Jacopo reía con ganas. Aplaudía… y retrocedió asustado tropezando cuando Farid hizo girar las antorchas como girándulas. Meggie no pudo contener la risa. Sí, la verdad es que Dedo Polvoriento le había enseñado muchas cosas, aunque Farid todavía no escupía el fuego tan alto como su maestro.

—¿Libros? ¡No, os repito que Cósimo jamás venía aquí! —de repente la voz de Violante cobró más dureza y Meggie se volvió—. A él no le interesaban los libros, le gustaban los perros, buenas botas, un caballo veloz… Algunos días, hasta le gustaba su hijo. Pero no me apetece hablar de ello.

Resonaron nuevas carcajadas procedentes del exterior. También Brianna se acercó a la ventana.

—Ese chico es un tragafuego muy bueno —opinó.

—¿De veras? —su señora le lanzó una mirada de miope—. Creía que no te gustaban los tragafuego. Siempre dices que no valen para nada.

—Este es bueno. Mucho mejor que Pájaro Tiznado —la voz de Brianna se enronqueció—. Ya me llamó la atención durante la fiesta.

—¡Violante! —la voz de Fenoglio denotaba impaciencia—. ¿Podríamos olvidar por un momento al tragafuego? A Cósimo no le gustaban los libros, de acuerdo, esas cosas pasan, pero algo más podréis contarme sobre él, creo yo.

—¿Para qué? —la Fea volvió a colocarse el berilo delante de uno de sus ojos—. Dejad que Cósimo descanse en paz de una vez, está muerto. Los muertos no quieren quedarse. ¿Por qué nadie lo entiende? Y suponiendo que queráis escuchar algún secreto suyo… ¡No tenía ninguno! Podía hablar de armas durante horas. Le encantaban los escupefuego y los lanzadores de cuchillos, y las cabalgadas salvajes durante la noche. Mandaba que le enseñasen a forjar una espada, y se batía durante horas ahí abajo, en el patio, con los guardianes hasta dominar tan bien como ellos todas las fintas que conocían, pero con las canciones de los juglares comenzaba a bostezar tras la primera estrofa. Las canciones que vos habéis escrito sobre él no le habrían complacido. Tal vez habrían sido de su agrado las de bandidos, pero la música de las palabras que hacen latir más deprisa el corazón… ¡sencillamente, no la percibía! Hasta una ejecución le interesaba más que las palabras… a pesar de que nunca disfrutó de ellas como mi padre.

—¿En serio? —la voz de Fenoglio sonó sorprendida, pero en modo alguno decepcionada.

—Cabalgadas durante la noche —murmuró—, caballos veloces. Sí, ¿por qué no?

La Fea no le prestaba atención.

—Brianna —llamó—. Coge este libro. Si alabo lo suficiente a Balbulus por las nuevas ilustraciones, quizá nos lo deje un rato —su sirviente tomó el libro con expresión ausente y se acercó a la ventana.

—Pero el pueblo lo amaba, ¿verdad? —Fenoglio se había levantado de su silla—. Cósimo era bueno con ellos, con los campesinos, con los pobres… con los titiriteros…

Violante se acarició la marca de la mejilla.

—Sí, todos lo amaban. Era tan guapo que uno estaba obligado a quererle. Pero en lo concerniente a los campesinos… —se frotó cansada los ojos miopes—. ¿Sabéis lo que siempre decía de ellos? «¿Por qué serán tan feos? Ropas feas, semblantes feos…» Cuando acudían a él con sus litigios se esforzaba de veras por ser justo, pero se aburría. Siempre esperaba ansioso la salida para reunirse con los soldados de su padre, con su caballo y sus perros…
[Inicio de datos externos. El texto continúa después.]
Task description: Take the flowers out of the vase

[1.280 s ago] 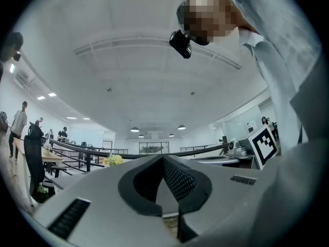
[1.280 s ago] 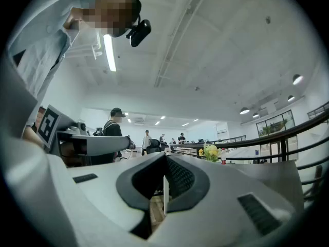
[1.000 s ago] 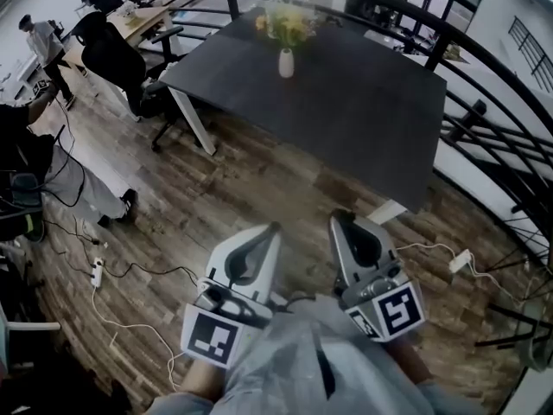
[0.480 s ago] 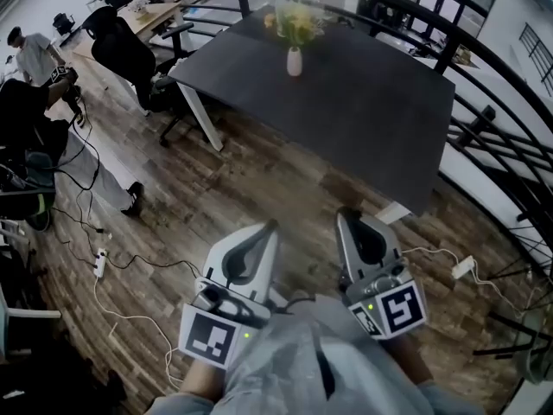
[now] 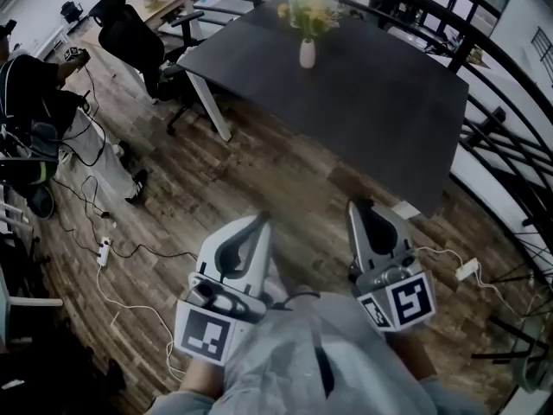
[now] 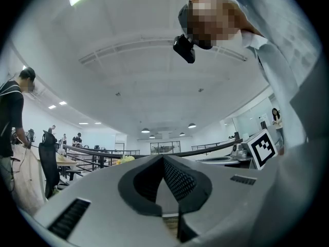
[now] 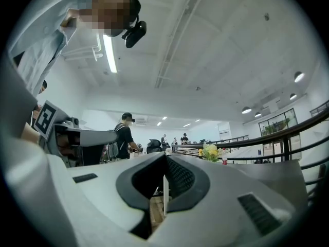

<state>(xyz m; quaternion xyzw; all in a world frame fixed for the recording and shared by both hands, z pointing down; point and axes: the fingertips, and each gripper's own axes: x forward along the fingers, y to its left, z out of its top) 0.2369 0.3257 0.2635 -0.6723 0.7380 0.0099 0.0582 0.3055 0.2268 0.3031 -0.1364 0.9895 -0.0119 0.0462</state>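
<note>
A small white vase [image 5: 308, 53] with yellow flowers [image 5: 311, 11] stands near the far edge of a dark table [image 5: 371, 111], well ahead of both grippers. My left gripper [image 5: 259, 223] and right gripper [image 5: 371, 207] are held side by side over the wooden floor, short of the table, both shut with nothing in them. In the left gripper view the jaws [image 6: 163, 158] meet at the tip and the flowers [image 6: 126, 159] show as a small yellow spot far off. From the right gripper [image 7: 165, 158] the flowers [image 7: 209, 151] appear far ahead to the right.
A black office chair [image 5: 130, 37] stands left of the table by its white leg [image 5: 212, 111]. A person [image 5: 34, 102] stands at the far left. Cables and a power strip [image 5: 104, 251] lie on the floor. A dark curved railing [image 5: 501, 128] runs behind and right of the table.
The head view has swung a little: the table and vase now sit further right and higher. Both grippers keep their places and stay shut. The person at the left has shifted.
</note>
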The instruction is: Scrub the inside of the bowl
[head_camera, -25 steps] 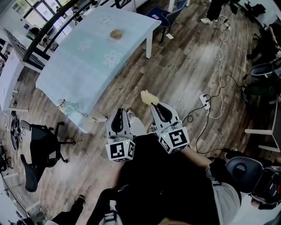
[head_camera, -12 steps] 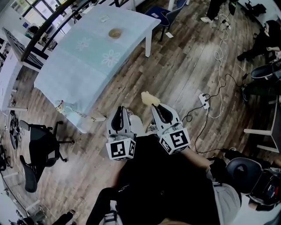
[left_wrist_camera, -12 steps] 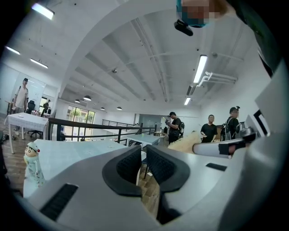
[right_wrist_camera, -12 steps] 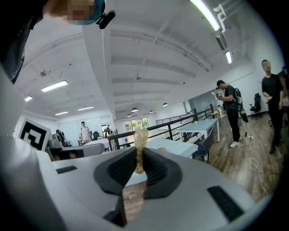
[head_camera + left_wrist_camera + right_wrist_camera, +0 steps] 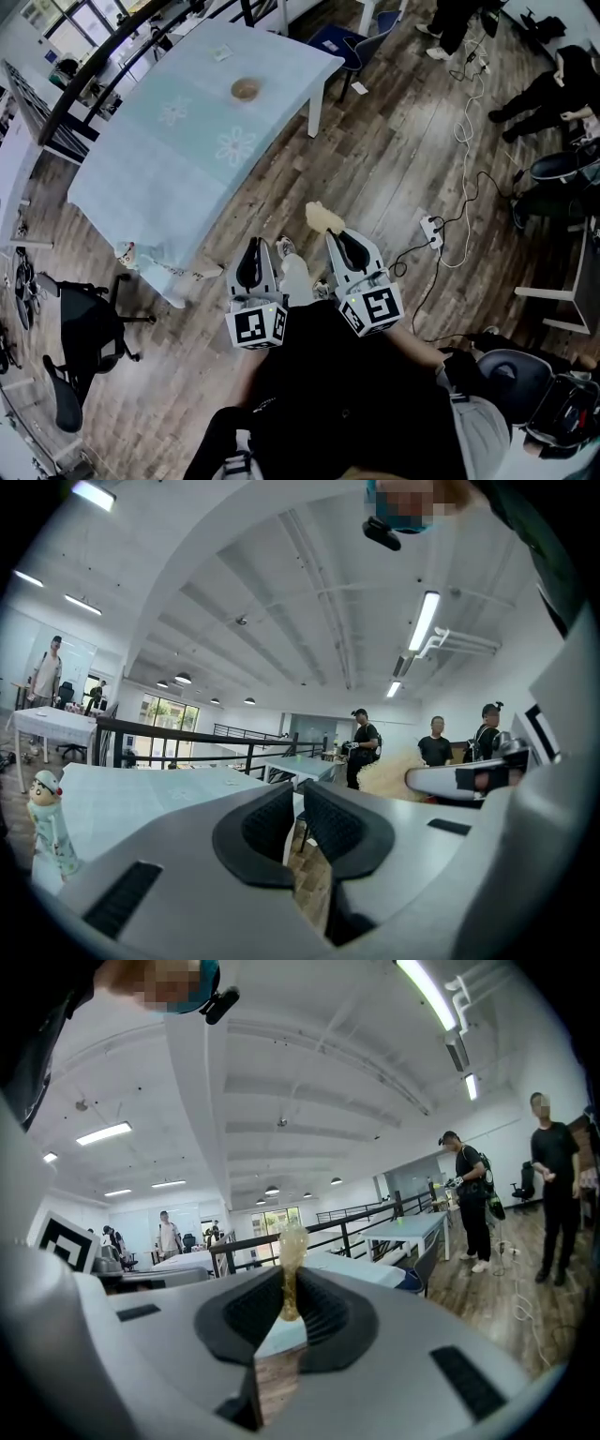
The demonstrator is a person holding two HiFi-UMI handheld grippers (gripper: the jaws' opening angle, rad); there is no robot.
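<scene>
A small brown bowl [image 5: 247, 89] stands on the far half of a table under a pale blue cloth [image 5: 178, 159], well ahead of both grippers and apart from them. My right gripper [image 5: 336, 234] is shut on a yellowish sponge [image 5: 322, 217], which sticks up from between its pads [image 5: 290, 1269]. My left gripper [image 5: 252, 251] is held beside it over the wood floor. Its jaws [image 5: 298, 808] stand a narrow gap apart with nothing between them. Neither gripper view shows the bowl. The left gripper view shows the right gripper's fingers [image 5: 455, 778] to the right.
A small figurine [image 5: 130, 228] stands at the table's near corner. A black office chair [image 5: 80, 328] is at the left and a blue chair [image 5: 342, 37] at the table's far end. A power strip with cables [image 5: 433, 228] lies on the floor. People [image 5: 548, 84] stand at upper right.
Both grippers keep the same pose and the sponge stays gripped. The table and bowl sit slightly lower in the head view. The people at the upper right have shifted.
</scene>
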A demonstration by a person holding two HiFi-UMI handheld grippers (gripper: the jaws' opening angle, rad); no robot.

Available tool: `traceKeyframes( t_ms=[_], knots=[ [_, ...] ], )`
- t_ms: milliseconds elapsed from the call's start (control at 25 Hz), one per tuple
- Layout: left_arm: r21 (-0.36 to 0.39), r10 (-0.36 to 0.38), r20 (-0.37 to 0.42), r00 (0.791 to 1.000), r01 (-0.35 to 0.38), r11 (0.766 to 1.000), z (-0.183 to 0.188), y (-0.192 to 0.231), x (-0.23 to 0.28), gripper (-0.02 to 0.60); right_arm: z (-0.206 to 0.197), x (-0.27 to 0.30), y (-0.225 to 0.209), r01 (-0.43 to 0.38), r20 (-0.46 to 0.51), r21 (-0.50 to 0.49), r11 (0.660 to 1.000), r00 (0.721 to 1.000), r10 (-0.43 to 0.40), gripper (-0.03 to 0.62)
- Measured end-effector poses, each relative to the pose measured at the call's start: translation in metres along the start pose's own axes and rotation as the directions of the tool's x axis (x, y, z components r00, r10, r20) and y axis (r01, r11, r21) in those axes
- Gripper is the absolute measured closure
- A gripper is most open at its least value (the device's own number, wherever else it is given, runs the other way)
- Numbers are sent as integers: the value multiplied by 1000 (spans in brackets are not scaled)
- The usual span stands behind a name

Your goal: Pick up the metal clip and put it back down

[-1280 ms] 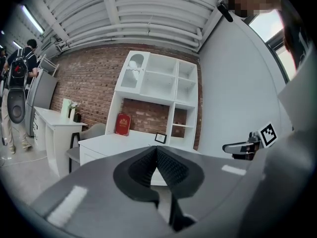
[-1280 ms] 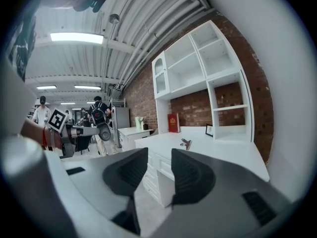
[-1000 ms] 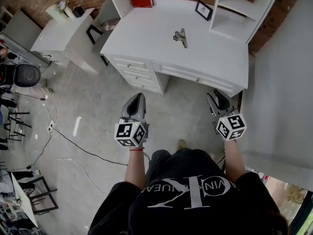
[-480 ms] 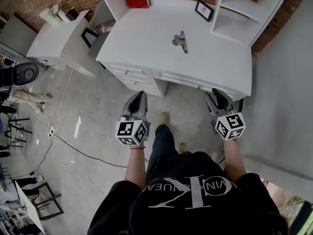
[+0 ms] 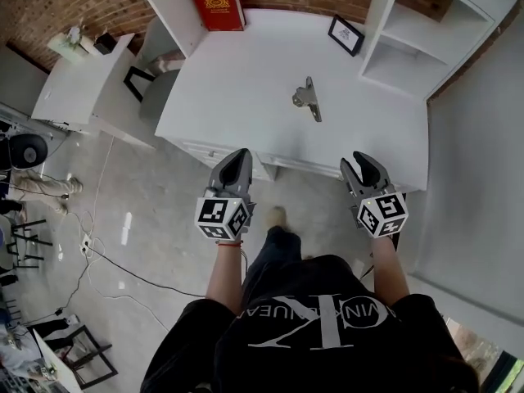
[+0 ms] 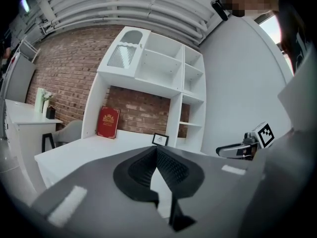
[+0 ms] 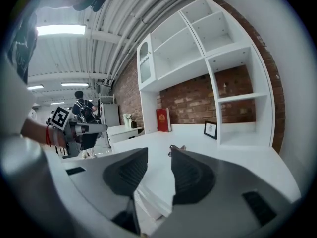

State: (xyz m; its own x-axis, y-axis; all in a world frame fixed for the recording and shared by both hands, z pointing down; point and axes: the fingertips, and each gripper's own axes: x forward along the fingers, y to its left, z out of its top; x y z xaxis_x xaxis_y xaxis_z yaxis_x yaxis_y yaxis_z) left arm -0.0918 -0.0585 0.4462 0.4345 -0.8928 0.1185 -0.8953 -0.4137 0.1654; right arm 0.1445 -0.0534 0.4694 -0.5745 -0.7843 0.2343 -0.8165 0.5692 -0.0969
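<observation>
**Entry: metal clip, approach stage, nothing grasped**

- Metal clip [image 5: 305, 98]: lay on the white worktop [image 5: 246, 72], about mid-surface, untouched and well ahead of both tools.
- My right hand-held gripper [image 5: 358, 162]: jaws partly apart with nothing between them. It hung by the worktop's near edge, the clip in line beyond.
- My left hand-held gripper [image 5: 237, 158]: jaws closed together, empty.
- Step, by my judgement: the reach, before pickup.
- Next move called for: carrying the right one forward and down over the clip, straddling it, then closing.
</observation>
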Motion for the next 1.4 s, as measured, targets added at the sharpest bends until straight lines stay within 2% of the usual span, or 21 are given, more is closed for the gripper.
traceKeyframes(
  t_ms=[400, 840, 1120, 1400],
  knots=[
    [-9, -88, -53, 995, 88, 996, 4, 50, 70, 574, 5, 75, -16, 58, -42, 36, 998, 998, -56, 476],
    [-16, -198, -100, 975, 197, 980, -6, 81, 119, 574, 3, 138, -25, 125, -93, 45, 991, 988, -120, 476],
    [-60, -209, -125, 970, 203, 977, -22, 84, 130, 574, -8, 163, -29, 120, -157, 24, 993, 981, -114, 476],
    [-86, -178, -148, 973, 166, 982, -34, 90, 143, 574, -21, 197, -40, 89, -214, 5, 996, 973, -86, 476]
  ],
)
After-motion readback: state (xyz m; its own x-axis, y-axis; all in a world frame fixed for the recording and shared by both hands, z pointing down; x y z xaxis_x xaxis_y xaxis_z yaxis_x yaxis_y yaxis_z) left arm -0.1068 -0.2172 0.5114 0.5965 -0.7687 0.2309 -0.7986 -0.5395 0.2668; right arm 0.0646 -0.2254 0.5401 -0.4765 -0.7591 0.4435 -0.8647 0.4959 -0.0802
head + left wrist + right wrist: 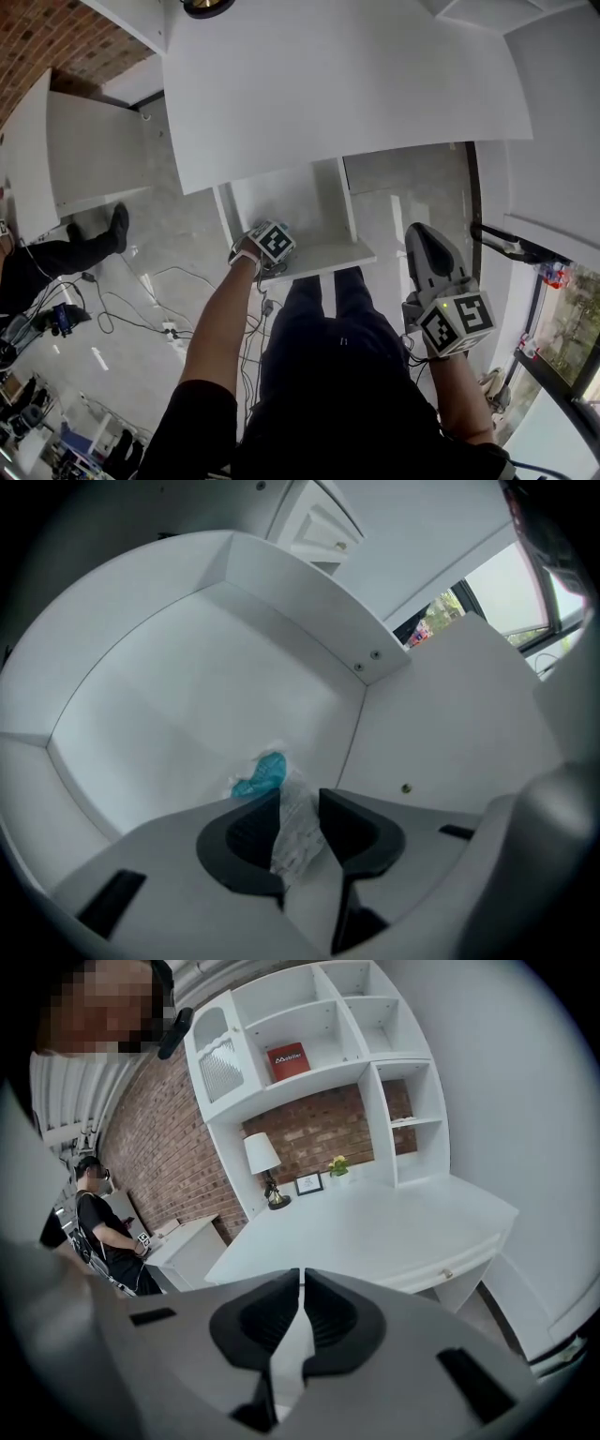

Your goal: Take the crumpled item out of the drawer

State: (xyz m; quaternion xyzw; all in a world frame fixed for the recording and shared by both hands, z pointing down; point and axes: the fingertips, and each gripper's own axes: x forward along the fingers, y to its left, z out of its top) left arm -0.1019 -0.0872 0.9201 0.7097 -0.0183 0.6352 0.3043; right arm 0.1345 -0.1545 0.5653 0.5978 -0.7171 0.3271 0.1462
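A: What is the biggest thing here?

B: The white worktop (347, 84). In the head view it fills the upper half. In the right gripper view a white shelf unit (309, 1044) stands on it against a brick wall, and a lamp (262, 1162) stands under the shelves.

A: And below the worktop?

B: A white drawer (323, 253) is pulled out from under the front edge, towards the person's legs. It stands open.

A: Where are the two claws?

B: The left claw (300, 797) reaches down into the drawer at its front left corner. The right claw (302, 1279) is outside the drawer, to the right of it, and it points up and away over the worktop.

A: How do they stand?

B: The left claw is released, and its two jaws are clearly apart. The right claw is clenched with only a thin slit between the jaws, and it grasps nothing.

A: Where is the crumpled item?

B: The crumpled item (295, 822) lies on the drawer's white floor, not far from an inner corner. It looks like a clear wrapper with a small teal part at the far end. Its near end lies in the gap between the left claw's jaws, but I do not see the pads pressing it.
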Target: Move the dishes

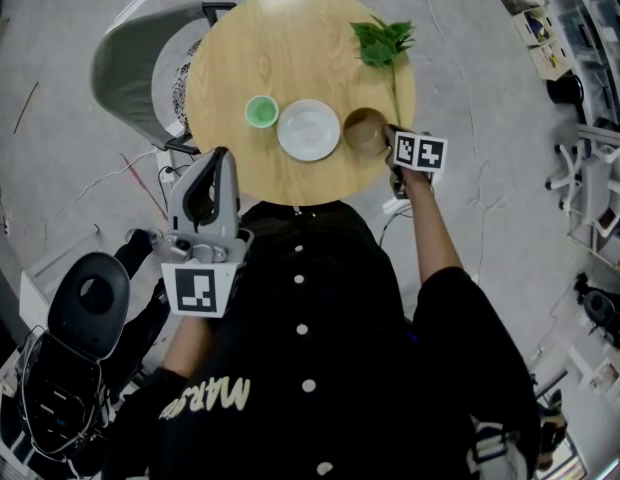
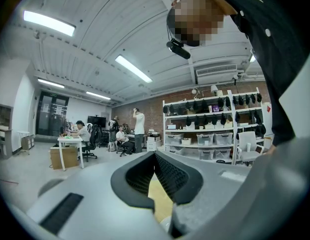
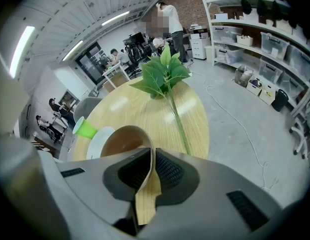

Fenoglio calló. Su expresión era tan indecisa que a Meggie casi le apenó. «¿Después de todo no me dejará leer?», se preguntó… y, aunque parezca extraño, en ese momento sintió algo parecido a la desilusión.

—¡Ven, Brianna! —ordenó la Fea, pero su sirvienta no se movió. Clavaba sus ojos en el patio, como si en toda su vida hubiera visto a un escupefuego.

Violante frunció el ceño y se acercó.

—Pero ¿qué miras? —preguntó con su parpadeo de miope.

—Él… forma flores de fuego —balbució Brianna—. Primero son como capullos de oro y después florecen, como auténticas flores. Yo sólo he visto una vez algo parecido… siendo muy pequeña…

—Me alegro. Pero ahora, ven —la Fea se volvió y se dirigió decidida hacia la puerta.

Tenía una curiosa forma de andar, la cabeza algo inclinada y sin embargo tiesa como una vela. Brianna lanzó una última ojeada al exterior antes de apresurarse a seguirla.

Balbulus molía pigmentos cuando entraron en su taller. Azul para el cielo, pardo rojizo y sombra tostada para la tierra. Violante le susurró algo. Seguramente halagador. Le señaló el libro que portaba Brianna para ella.